▶ _What is required_: Please filter the listing below and copy out the lines that hold "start".

▶ _Data below_:
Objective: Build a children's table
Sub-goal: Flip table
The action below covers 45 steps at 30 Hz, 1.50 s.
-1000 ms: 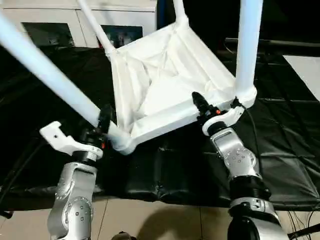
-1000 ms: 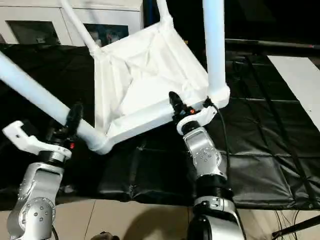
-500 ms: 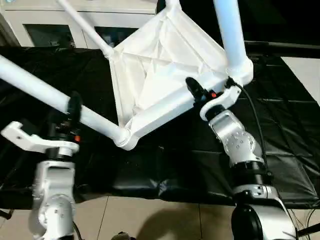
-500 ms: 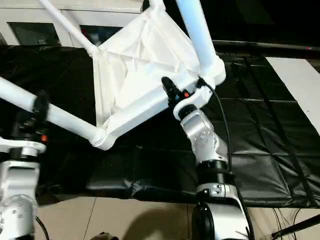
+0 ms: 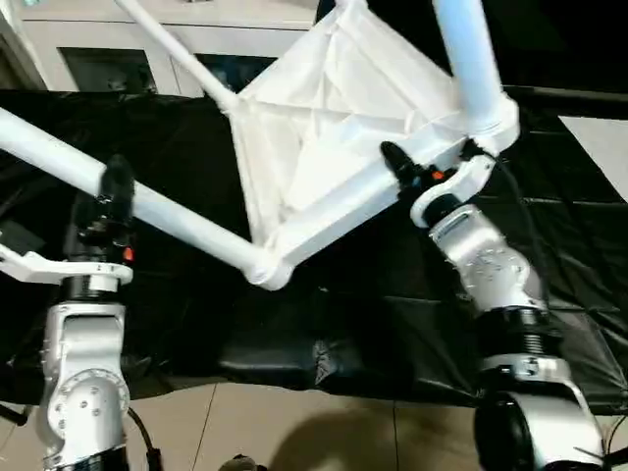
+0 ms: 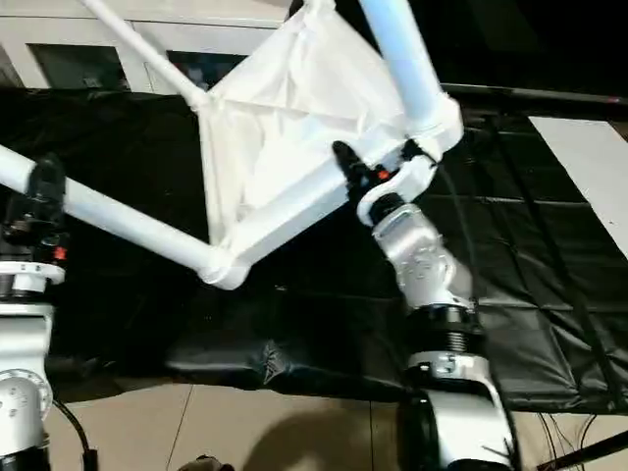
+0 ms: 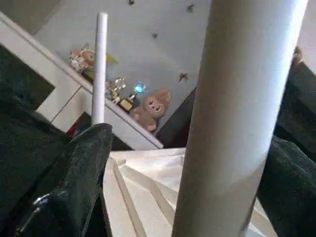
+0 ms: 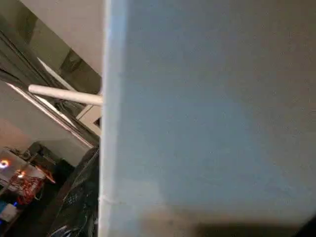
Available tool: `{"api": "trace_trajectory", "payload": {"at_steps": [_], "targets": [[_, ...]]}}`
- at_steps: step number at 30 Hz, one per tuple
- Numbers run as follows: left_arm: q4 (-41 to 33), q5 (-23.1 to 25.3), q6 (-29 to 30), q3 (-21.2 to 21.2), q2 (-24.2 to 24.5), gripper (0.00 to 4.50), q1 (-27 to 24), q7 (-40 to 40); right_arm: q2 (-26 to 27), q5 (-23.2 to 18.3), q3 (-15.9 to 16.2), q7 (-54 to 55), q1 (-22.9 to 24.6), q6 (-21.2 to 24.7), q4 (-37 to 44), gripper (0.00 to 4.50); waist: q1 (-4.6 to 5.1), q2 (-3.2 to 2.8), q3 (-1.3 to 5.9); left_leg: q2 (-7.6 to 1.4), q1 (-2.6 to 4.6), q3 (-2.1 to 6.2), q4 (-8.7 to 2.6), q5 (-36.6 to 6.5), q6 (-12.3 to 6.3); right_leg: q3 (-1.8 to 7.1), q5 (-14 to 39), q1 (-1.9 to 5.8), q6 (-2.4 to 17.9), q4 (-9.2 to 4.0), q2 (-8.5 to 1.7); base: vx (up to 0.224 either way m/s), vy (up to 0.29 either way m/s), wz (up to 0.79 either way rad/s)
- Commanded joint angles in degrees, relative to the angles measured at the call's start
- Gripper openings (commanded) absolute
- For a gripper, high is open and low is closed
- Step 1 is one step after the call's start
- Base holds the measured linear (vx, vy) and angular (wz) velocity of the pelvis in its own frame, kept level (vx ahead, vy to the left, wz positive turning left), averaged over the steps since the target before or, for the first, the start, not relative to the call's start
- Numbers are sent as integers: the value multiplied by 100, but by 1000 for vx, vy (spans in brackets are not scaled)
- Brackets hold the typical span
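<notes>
The children's table is tipped up on edge, its ribbed underside (image 5: 324,128) facing me and one corner socket (image 5: 267,270) low over the black mat. Three white legs show: one running out to the left (image 5: 186,224), one rising at the right (image 5: 471,59), one at the back (image 5: 177,49). My left gripper (image 5: 103,191) stands open around the left leg, well away from the socket. In the left wrist view the leg (image 7: 237,123) passes between the two black fingers (image 7: 74,182) with a gap. My right gripper (image 5: 417,177) is shut on the tabletop's rim beside the right leg's corner.
A white cabinet with glass doors (image 5: 108,64) stands behind. A black padded mat (image 5: 392,324) covers the ground, with tiled floor (image 5: 294,422) at its near edge. A flat white board (image 5: 601,132) lies at the right.
My left gripper has slid outward along the left leg, away from the corner socket, and opened a little wider. The right gripper keeps its hold while the table's right side lifts; the view has shifted.
</notes>
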State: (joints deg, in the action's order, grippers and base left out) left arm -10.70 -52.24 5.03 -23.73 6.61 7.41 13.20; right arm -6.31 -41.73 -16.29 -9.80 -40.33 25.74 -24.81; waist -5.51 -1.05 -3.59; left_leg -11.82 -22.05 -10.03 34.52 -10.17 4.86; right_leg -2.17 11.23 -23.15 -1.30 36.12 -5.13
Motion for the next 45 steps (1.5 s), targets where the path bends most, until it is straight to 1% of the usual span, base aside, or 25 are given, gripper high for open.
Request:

▶ _Answer to this exercise_:
- Commanded joint angles in degrees, relative to the angles measured at the call's start
- Step 1 is one step after the call's start
- Base holds the measured linear (vx, vy) and angular (wz) velocity of the pelvis in its own frame, kept level (vx ahead, vy to the left, wz positive turning left), averaged over the steps since the target before or, for the first, the start, not relative to the call's start

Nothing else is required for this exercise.